À la veille de la Marche qui doit mettre un terme à l’Europride de Marseille, l’Association organisatrice de l’Europride (EPOA) a publié ce vendredi 19 juillet un communiqué de presse en réaction «aux problèmes qui persistent». Une réunion a eu lieu hier à Marseille, rassemblant les organisations membres, dont la LGP. L’association à qui l’EPOA a dévolu la licence pour organiser l’Europride cette année a fait son mea culpa, reconnaissant «des lacunes majeures dans la politique de communication et d’information».

DES RIVALITÉS DÉJÀ CONNUES
Pour expliquer les difficultés rencontrées cette année par la manifestation, l’EPOA pointe du doigt «une communauté peu encline à recevoir des conseils» et un «manque de coopération». L’organisation désigne en fait les divisions qui agitent le tissu associatif LGBT à Marseille depuis plusieurs années. Des représentant.e.s de l’EPOA se sont rendu.e.s dans la cité phocéenne à plusieurs reprises au cours de l’année écoulée pour tenter de calmer le jeu et de concilier les protagonistes des luttes intestines. En vain.

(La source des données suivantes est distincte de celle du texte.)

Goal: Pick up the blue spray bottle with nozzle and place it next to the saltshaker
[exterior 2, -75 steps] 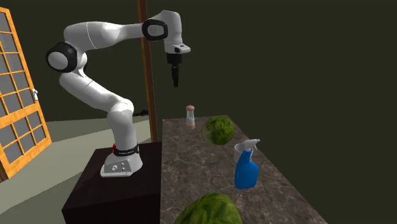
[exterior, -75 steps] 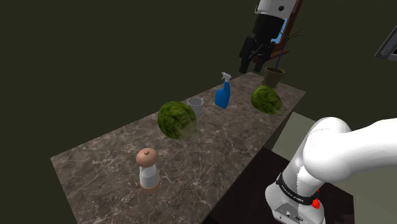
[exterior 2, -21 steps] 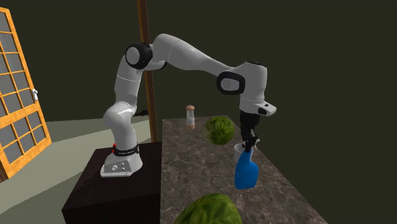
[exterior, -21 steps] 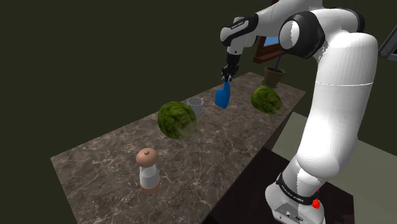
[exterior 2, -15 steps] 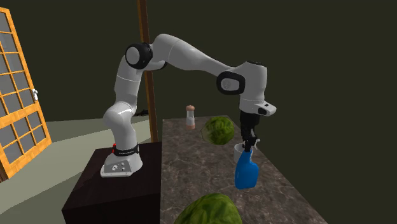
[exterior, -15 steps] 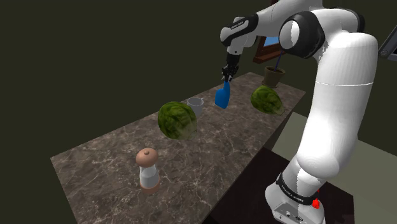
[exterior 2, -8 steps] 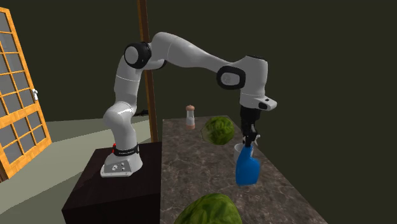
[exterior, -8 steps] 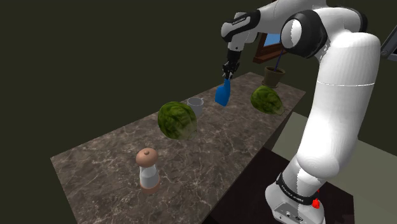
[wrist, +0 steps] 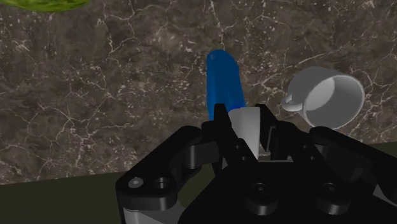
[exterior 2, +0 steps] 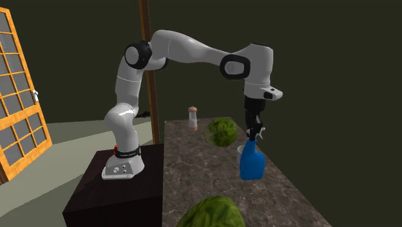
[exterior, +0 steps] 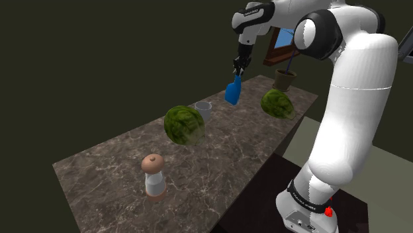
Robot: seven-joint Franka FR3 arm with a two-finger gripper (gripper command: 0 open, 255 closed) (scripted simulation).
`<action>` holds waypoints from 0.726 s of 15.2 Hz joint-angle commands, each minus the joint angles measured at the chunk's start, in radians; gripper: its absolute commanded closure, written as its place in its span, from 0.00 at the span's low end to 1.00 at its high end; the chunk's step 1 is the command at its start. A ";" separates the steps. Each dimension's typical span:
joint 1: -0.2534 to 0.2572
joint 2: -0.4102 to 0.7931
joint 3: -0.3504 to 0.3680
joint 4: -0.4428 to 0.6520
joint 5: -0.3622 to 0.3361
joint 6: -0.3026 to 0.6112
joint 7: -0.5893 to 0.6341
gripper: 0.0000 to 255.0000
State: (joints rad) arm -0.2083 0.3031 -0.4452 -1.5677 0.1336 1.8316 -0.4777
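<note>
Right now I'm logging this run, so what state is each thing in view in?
Blue spray bottle: held by its top, hanging clear of the counter.
Gripper: shut on the blue spray bottle.
Saltshaker: upright on the counter.
Cup: upright, empty.
Melons: whole, resting on the counter.

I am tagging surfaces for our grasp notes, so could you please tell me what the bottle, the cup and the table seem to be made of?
The bottle: smooth, evenly blue, no texture; probably plastic.
The cup: plain pale grey with a soft sheen; ceramic or plastic, cannot tell.
The table: dark brown with fine white veins; looks like marble.
</note>
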 commanded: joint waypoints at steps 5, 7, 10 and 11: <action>-0.003 -0.007 -0.003 0.074 -0.005 -0.081 0.006 1.00; -0.005 -0.006 -0.003 0.103 -0.005 -0.108 0.006 1.00; -0.009 -0.002 -0.004 0.149 -0.004 -0.150 0.007 1.00; -0.011 0.000 -0.005 0.165 -0.003 -0.164 0.007 1.00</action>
State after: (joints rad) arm -0.2185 0.3032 -0.4498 -1.4180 0.1310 1.6827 -0.4722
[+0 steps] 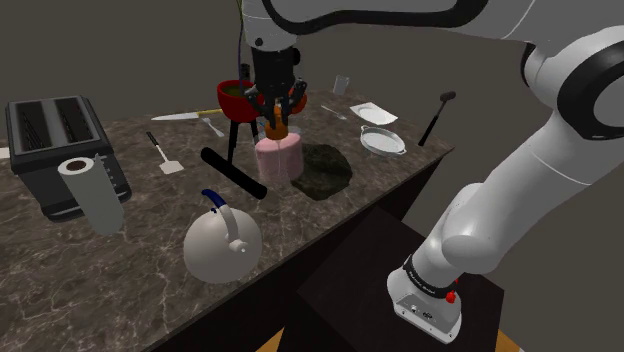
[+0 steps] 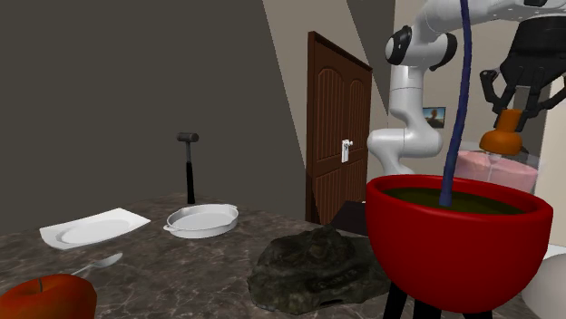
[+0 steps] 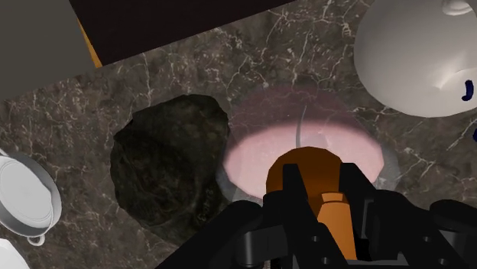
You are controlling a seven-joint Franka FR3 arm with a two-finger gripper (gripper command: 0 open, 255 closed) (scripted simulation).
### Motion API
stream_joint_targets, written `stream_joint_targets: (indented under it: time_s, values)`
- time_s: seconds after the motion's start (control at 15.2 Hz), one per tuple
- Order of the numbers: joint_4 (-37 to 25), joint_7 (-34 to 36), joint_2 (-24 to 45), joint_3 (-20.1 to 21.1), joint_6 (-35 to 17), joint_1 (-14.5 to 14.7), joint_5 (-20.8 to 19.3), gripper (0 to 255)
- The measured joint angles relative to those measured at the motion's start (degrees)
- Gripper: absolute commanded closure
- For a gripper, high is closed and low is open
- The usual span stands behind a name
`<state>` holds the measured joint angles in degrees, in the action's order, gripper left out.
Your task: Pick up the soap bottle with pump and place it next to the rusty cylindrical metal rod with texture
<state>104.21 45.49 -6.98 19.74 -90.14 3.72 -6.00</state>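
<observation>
A dark rod (image 1: 232, 172) lay on the counter (image 1: 120, 280), low and just to one side of the hand. The gripper (image 1: 279, 114) was clamped on the orange pump of the soap bottle (image 1: 278, 160), which stood directly beneath it. Its pink, see-through body looked light but smooth. The narrow pump neck seemed the surest hold, though the bottle might swing. A dark lump (image 1: 328, 168) sat just beyond, on the hand's other side.

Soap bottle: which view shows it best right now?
Shoulder view: the whole soap bottle stands on the counter, orange pump under the gripper. Second exterior view: its upper part shows behind the red bowl. Wrist view: looks down on its top.
</observation>
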Motion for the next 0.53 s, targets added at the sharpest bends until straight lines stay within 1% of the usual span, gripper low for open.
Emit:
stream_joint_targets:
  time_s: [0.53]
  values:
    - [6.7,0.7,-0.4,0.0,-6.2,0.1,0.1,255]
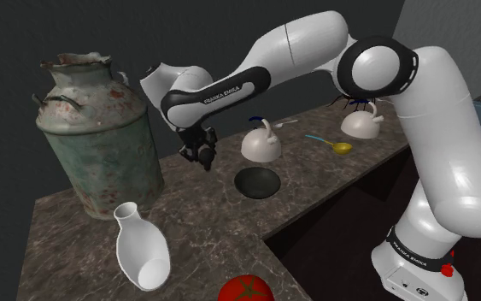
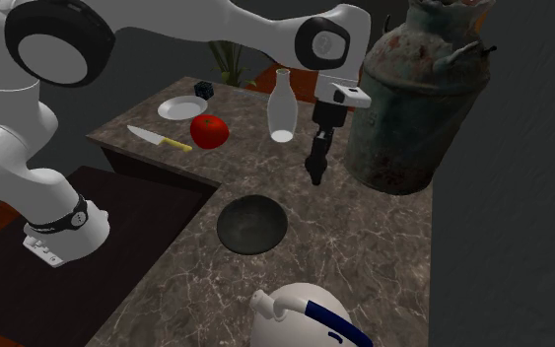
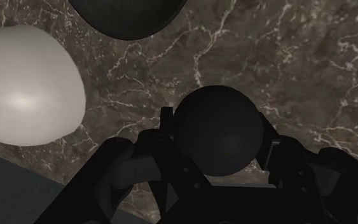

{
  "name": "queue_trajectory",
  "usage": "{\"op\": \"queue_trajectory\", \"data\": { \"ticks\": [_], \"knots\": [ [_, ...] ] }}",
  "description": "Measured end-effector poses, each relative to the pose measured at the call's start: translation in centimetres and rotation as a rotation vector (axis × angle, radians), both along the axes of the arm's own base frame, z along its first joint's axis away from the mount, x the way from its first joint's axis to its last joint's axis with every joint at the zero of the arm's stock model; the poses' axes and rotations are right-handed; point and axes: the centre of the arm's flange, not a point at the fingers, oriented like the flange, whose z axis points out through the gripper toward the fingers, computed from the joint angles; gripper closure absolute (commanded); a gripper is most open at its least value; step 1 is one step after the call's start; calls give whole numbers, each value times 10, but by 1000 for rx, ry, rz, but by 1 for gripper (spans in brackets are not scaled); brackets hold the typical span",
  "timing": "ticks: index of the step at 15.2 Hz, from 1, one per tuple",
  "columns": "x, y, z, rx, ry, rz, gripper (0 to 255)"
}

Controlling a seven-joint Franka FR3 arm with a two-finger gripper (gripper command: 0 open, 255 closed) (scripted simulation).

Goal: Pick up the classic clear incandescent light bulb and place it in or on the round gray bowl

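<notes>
Light bulb (image 3: 217, 130), rendered black, clamped in the jaws over the veined dark marble counter (image 3: 298, 57); dim grey walls (image 2: 521, 246).

The countertop (image 1: 204, 214) is dark brown stone with thin white veins, and the round bowl (image 1: 257, 181) is dark grey, almost black. The milk can (image 1: 102, 137) is dull green mottled with rust-red; the vase (image 1: 140, 248) and blue-handled teapot (image 1: 261, 145) are white, the tomato (image 1: 245, 289) red. The light bulb (image 3: 219, 130) reads black, like the gripper (image 1: 204, 158).
</notes>
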Motion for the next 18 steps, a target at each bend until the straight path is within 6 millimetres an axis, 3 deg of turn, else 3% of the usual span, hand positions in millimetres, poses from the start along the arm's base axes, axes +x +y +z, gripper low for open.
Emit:
{"op": "queue_trajectory", "data": {
  "ticks": [5, 7, 18],
  "knots": [
    [-1, 0, 26, 0, 0, 0, 255],
    [-11, -9, 31, 0, 0, 0, 255],
    [-109, -114, 43, -1, 0, 0, 255]
  ]
}}
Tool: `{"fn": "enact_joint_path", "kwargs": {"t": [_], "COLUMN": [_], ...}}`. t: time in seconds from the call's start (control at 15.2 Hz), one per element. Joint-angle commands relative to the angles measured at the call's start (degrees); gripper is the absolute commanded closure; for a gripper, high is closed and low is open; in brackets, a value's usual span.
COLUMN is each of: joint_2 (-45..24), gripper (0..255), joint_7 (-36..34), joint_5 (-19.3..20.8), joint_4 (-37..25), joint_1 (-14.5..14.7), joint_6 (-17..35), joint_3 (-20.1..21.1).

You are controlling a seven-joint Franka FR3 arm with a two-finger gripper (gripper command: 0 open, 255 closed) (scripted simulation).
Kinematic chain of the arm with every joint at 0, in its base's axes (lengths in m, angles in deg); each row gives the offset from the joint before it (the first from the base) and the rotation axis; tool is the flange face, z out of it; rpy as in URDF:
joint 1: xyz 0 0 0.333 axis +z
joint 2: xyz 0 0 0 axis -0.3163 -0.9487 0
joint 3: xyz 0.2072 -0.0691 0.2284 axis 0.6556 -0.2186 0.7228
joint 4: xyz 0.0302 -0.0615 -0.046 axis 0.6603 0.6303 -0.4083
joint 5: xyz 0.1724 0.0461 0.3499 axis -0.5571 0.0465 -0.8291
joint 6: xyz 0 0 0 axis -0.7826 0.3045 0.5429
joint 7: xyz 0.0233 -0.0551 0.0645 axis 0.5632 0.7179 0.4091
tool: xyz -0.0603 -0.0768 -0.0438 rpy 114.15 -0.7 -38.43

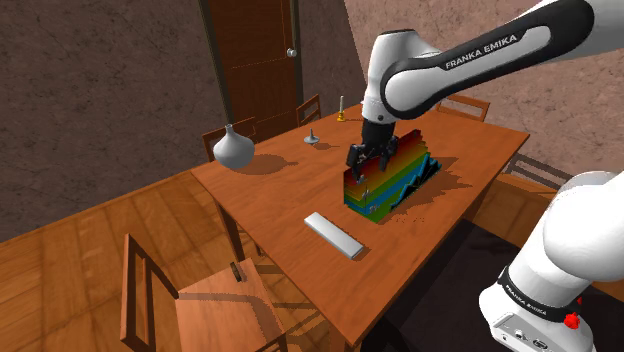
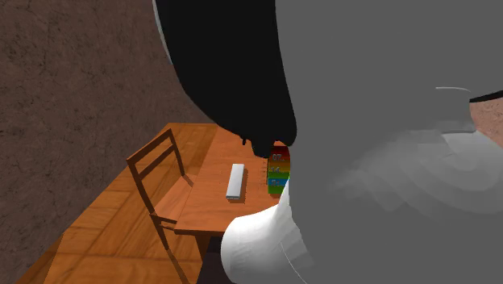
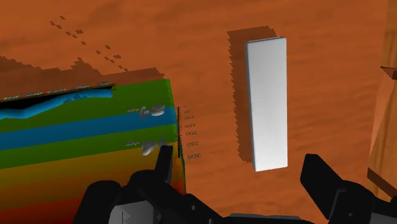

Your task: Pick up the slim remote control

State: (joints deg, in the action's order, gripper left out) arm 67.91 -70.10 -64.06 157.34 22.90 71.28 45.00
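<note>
The remote [image 1: 333, 235] is a flat white slab lying on the wooden worktop [image 1: 270, 190]. It sits near the worktop's edge on the side towards the shoulder view's bottom. A block [image 1: 392, 175] banded in red, yellow, green and blue stands near it, with a strip of bare wood between the two.

The tool [image 1: 366, 165] hangs above the worktop at the end of the block that faces the remote. In the wrist view the tool [image 3: 239, 162] is spread wide: its black fingers [image 3: 318, 175] stand well apart and touch nothing. The remote [image 3: 267, 102] lies lengthwise ahead of the gap and nearer to one finger. The corner of the block [image 3: 89, 146] sits by the other finger.

In the second exterior view the remote [image 2: 235, 181] lies beside the block [image 2: 278, 173], close to the worktop's [image 2: 205, 202] edge. A chair [image 2: 157, 173] stands at that side.

A grey vase [image 1: 233, 148] stands at the worktop's far corner, well apart from the remote.
</note>
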Motion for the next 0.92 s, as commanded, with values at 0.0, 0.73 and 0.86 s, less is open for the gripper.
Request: {"fn": "enact_joint_path", "kwargs": {"t": [0.0, 0.73, 0.86], "joint_2": [-3.54, -27.18, -31.87], "gripper": [0, 0, 0], "joint_7": [-1.26, -11.39, -13.95], "joint_5": [-0.01, 6.56, 9.05], "joint_4": [0.3, -4.45, -6.3], "joint_1": [0.41, 1.99, 2.75], "joint_6": [3.72, 20.75, 23.06], "joint_3": [1.36, 6.96, 7.06]}}
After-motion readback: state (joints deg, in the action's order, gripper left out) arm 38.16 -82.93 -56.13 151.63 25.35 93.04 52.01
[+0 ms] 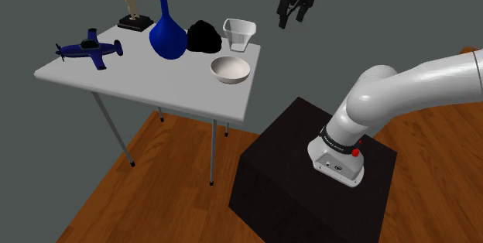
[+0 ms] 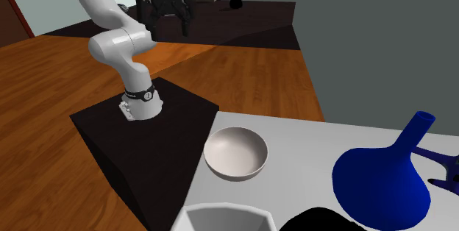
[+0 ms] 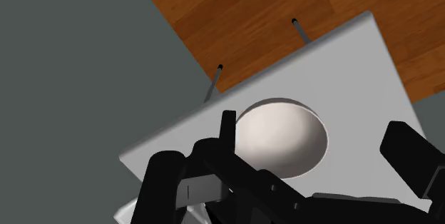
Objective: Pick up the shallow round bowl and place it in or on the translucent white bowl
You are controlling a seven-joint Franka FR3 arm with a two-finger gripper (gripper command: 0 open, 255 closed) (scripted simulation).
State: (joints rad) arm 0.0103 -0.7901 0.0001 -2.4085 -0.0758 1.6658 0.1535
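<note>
The shallow round bowl (image 1: 231, 70) is off-white and sits upright near the table's corner closest to the stand. Just behind it stands the translucent white bowl (image 1: 238, 32), a taller cup-like vessel with a squarish rim. My gripper (image 1: 292, 17) hangs open high in the air, beyond the table's edge toward the shoulder view's right and well above the bowls. In the wrist view the round bowl (image 3: 282, 137) lies far below between my spread fingers (image 3: 413, 158), untouched. The second exterior view has the round bowl (image 2: 235, 154) in front, the translucent bowl (image 2: 224, 218) at the bottom edge, and my gripper (image 2: 171, 16) far behind.
On the grey table (image 1: 155, 79) also stand a blue vase (image 1: 167, 36), a black lump (image 1: 204, 37), a blue toy plane (image 1: 89, 49) and a pale figurine (image 1: 131, 5). The dark stand (image 1: 294, 172) sits on the wooden floor (image 1: 155, 195) beside the table.
</note>
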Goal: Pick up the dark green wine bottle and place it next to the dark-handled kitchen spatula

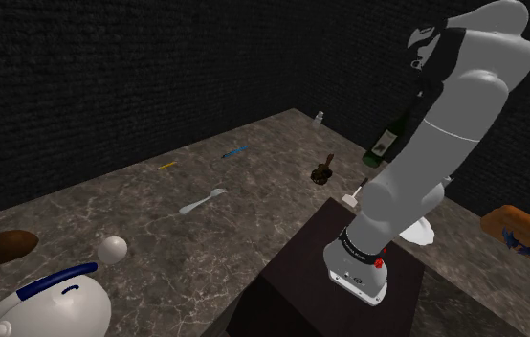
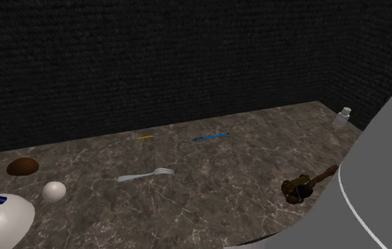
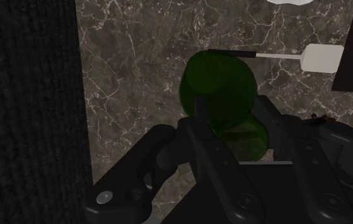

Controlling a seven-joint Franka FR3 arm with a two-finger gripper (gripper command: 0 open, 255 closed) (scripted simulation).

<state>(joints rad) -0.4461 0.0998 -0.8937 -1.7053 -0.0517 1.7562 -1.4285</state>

Auraient-ils/elles choisi Marseille en ignorance de cause? «Il n’est pas inhabituel qu’il y ait des rivalités au sein de villes, analyse Robert Kastl, coordinateur média de l’EPOA. Mais jusqu’ici, nous avions toujours apaisé les communautés. Nous avons rencontré ces gens en personne, mais cela n’a pas eu les effets escomptés.»

Les problèmes survenus ensuite découleraient de cette mésentente antérieure à l’Europride. «Il n’y a pas de coupable, assure Robert Kastl, mais les conflits récurrents ont pu décourager les gens de venir. Les participant.e.s à l’Europride veulent s’amuser et tout ce qu’on a entendu depuis plusieurs mois, ce sont les antagonismes, ce qui a eu des conséquences dramatiques.» L’EPOA veut tout de même se réjouir: «La Marche n’a pas été annulée et aura quand même lieu. Ce ne sera pas la meilleure Europride, mais tout le monde tirera des leçons de ce qui s’est passé à Marseille.» Le concert de clôture a finalement été annulé, au profit «de plus petites activités». L’EPOA a demandé à l’ensemble de la communauté LGBTIQ de la ville de «mettre de côté ses différends personnels, au moins pour ce week-end».

«RECUL»
Après avoir présenté ses excuses hier, Suzanne Ketchian aurait été hospitalisée après un malaise, selon Robert Kastl. Stéphane Corbin, qui a coordonné l’organisation de la marche de l’Europride aux côtés de Suzanne Ketchian, indique pourtant qu’il n’en est rien. «On lui a demandé de prendre du recul et de se mettre au repos, précise-t-il à Yagg. Tous les bénévoles et l’équipe d’organisation sont dans l’action.»

L’EPOA se réunira à la fin du mois de septembre et procèdera à une évaluation définitive de cette Europride d’ici la fin de l’année.